Congenital cardiopathies with increased pulmonary blood flow or obstruction of pulmonary vein drainage may present with hypertrophy and hyperplasia of the vascular muscles with attendant vasoconstriction. In children submitted to surgical correction of cardiopathies, PH remains an important cause of morbidity and mortality in the immediate post-surgical period. Inhaled NO may be used in the assessment of pulmonary vascular reactivity during catheterization, facilitating the choice of surgical treatment.
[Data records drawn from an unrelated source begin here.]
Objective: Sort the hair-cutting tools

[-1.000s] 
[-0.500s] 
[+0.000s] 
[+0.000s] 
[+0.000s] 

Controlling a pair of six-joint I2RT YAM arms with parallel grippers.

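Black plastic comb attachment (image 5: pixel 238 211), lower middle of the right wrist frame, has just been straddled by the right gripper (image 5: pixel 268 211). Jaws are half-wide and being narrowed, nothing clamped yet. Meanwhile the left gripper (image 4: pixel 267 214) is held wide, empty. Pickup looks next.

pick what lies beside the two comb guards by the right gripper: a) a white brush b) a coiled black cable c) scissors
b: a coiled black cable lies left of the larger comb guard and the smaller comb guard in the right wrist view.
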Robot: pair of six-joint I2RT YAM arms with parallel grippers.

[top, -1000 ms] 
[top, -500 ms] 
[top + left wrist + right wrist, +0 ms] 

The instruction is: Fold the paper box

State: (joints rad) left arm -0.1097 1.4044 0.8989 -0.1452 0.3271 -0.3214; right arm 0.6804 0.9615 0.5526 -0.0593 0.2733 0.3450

Two groups of patients may benefit from this assessment: those with single-ventricle function, for whom a cavopulmonary shunt is indicated (when surgical success depends on maintaining low PVR); and those who have increased pulmonary blood flow due to a left-right shunt, in whom a hyperplasia of the muscle layer of the pulmonary capillaries tends to occur, making them less responsive to pharmacological agents.
In children who have had a number of cardiopathies and who can breathe spontaneously, the use of inhaled NO (up to 80 ppm) during catheterization has been shown to reduce PVR significantly, without systemic hypotension or significant elevation on methemoglobin levels.(41) A similar result was observed in the pre-surgical PH evaluation with inhaled NO at 10-ppm and 20-ppm doses in patients with congenital cardiopathy and PH.(42)
Increased PVR frequently occurs in patients with cardiopathy and may be exacerbated by the use of extracorporeal circulation (ECC). Concurrent to the actual pathological status, right-ventricular dysfunction may occur after ECC due to inadequate right-ventricle preservation during surgery, production of pulmonary vascular constrictors such as thromboxane A2 (which results from platelet and leukocyte aggregation) or reduction in endogenous vasodilators such as nitric oxide (NO). Hypoxemia and right-ventricle overload are worsened in the presence of PH. Conventional post-surgical treatment consists of hyperventilation, alkalinization, increased FIO2, and use of inotropics and vasodilators. The use of inhaled NO has proven beneficial and efficient in such patients.(43-45)
Miller et al. obtained a significant reduction in PAP in 10 infants at high risk for PH by using a low concentration of inhaled NO (2, 10 and 20 ppm) in the post-surgical period following cardiac surgery.(46)
A study of post-surgical pediatric patients that compared the effects of hyperventilation with those of inhaled NO after correction of PH-related cardiopathy showed that both techniques are effective in lowering PVR and PAP. The use of inhaled NO, however, was found to have advantages in that there was none of the cardiac output reduction or increased systemic vascular resistance (SVR) typically seen when hyperventilation is employed.(47)
Currently, the FDA approves the use of inhaled NO in pediatric patients submitted to cardiac surgery and in the post-surgical management of PH-related cardiopathy.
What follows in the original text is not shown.